All of the data needs to come back exactly as written.

== Data section ==

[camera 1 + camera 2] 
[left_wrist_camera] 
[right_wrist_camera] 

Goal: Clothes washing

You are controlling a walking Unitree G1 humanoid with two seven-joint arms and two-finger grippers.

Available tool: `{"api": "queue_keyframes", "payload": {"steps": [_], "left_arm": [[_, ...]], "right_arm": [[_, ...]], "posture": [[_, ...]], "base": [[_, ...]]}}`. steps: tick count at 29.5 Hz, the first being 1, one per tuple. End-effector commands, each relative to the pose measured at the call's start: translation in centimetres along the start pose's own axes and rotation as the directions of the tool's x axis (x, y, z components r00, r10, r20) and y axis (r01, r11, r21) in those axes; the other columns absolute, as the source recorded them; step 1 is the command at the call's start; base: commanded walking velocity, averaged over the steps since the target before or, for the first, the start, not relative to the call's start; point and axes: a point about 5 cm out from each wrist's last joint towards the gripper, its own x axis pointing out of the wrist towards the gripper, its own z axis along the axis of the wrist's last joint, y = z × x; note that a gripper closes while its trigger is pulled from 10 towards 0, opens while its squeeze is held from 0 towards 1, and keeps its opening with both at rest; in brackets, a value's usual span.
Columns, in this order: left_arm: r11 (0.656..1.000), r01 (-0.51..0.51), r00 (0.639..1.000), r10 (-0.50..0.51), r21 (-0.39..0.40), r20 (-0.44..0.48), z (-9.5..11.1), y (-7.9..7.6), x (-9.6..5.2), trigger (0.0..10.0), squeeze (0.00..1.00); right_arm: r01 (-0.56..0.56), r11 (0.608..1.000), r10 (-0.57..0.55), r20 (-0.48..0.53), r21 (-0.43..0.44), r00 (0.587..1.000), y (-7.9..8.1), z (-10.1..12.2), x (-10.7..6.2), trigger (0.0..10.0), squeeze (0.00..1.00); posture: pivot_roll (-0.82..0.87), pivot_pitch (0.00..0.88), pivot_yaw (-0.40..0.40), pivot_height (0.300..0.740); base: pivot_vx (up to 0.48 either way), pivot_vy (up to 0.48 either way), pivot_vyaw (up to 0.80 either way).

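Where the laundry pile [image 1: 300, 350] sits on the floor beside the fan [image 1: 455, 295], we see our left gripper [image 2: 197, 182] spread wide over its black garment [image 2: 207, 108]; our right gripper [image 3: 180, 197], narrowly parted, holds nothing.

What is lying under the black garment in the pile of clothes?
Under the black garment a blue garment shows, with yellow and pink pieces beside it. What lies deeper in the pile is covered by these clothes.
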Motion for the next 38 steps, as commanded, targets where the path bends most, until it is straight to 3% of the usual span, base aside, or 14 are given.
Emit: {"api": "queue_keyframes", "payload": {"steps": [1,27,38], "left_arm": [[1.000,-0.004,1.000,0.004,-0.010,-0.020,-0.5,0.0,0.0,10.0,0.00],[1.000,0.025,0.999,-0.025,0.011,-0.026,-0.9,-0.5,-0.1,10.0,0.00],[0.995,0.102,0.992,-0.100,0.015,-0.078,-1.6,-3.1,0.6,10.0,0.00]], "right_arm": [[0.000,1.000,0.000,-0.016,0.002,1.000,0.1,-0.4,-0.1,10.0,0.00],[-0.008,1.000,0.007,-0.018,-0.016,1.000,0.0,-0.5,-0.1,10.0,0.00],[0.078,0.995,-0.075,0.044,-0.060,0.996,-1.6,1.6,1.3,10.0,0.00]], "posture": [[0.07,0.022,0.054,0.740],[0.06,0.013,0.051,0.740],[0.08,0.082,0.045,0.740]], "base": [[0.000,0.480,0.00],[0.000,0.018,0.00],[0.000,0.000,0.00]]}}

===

» **Solution to this exercise**
[camera 1 + camera 2] 
[left_wrist_camera] 
[right_wrist_camera] 

Goal: Clothes washing

You are controlling a walking Unitree G1 humanoid with two seven-joint arms and two-finger grippers.

Available tool: `{"api": "queue_keyframes", "payload": {"steps": [_], "left_arm": [[_, ...]], "right_arm": [[_, ...]], "posture": [[_, ...]], "base": [[_, ...]]}}`. steps: tick count at 29.5 Hz, the first being 1, one per tuple. End-effector commands, each relative to the pose measured at the call's start: translation in centimetres along the start pose's own axes and rotation as the directions of the tool's x axis (x, y, z components r00, r10, r20) and y axis (r01, r11, r21) in those axes; the other columns absolute, as the source recorded them; step 1 is the command at the call's start; base: commanded walking velocity, averaged over the steps since the target before or, for the first, the start, not relative to the call's start; point and axes: a point about 5 cm out from each wrist's last joint towards the gripper, its own x axis pointing out of the wrist towards the gripper, its own z axis along the axis of the wrist's last joint, y = z × x; note that a gripper closes while its trigger is pulled from 10 towards 0, opens while its squeeze is held from 0 towards 1, and keeps its opening with both at rest; in brackets, a value's usual span.
Columns, in this order: left_arm: r11 (0.656..1.000), r01 (-0.51..0.51), r00 (0.639..1.000), r10 (-0.50..0.51), r21 (-0.39..0.40), r20 (-0.44..0.48), z (-9.5..11.1), y (-7.9..7.6), x (-9.6..5.2), trigger (0.0..10.0), squeeze (0.00..1.00); right_arm: r01 (-0.56..0.56), r11 (0.608..1.000), r10 (-0.57..0.55), r20 (-0.48..0.53), r21 (-0.43..0.44), r00 (0.587..1.000), y (-7.9..8.1), z (-10.1..12.2), x (-10.7..6.2), trigger (0.0..10.0), squeeze (0.00..1.00); posture: pivot_roll (-0.82..0.87), pivot_pitch (0.00..0.88), pivot_yaw (-0.40..0.40), pivot_height (0.300..0.740); base: pivot_vx (up to 0.48 either way), pivot_vy (up to 0.48 either way), pivot_vyaw (up to 0.80 either way).

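Where the laundry pile [image 1: 300, 350] sits on the floor beside the fan [image 1: 455, 295], we see our left gripper [image 2: 197, 182] spread wide over its black garment [image 2: 207, 108]; our right gripper [image 3: 180, 197], narrowly parted, holds nothing.

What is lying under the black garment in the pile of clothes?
Under the black garment a blue garment shows, with yellow and pink pieces beside it. What lies deeper in the pile is covered by these clothes.
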Motion for the next 38 steps, as commanded, targets where the path bends most, until it is straight to 3% of the usual span, base aside, or 14 are given.
Emit: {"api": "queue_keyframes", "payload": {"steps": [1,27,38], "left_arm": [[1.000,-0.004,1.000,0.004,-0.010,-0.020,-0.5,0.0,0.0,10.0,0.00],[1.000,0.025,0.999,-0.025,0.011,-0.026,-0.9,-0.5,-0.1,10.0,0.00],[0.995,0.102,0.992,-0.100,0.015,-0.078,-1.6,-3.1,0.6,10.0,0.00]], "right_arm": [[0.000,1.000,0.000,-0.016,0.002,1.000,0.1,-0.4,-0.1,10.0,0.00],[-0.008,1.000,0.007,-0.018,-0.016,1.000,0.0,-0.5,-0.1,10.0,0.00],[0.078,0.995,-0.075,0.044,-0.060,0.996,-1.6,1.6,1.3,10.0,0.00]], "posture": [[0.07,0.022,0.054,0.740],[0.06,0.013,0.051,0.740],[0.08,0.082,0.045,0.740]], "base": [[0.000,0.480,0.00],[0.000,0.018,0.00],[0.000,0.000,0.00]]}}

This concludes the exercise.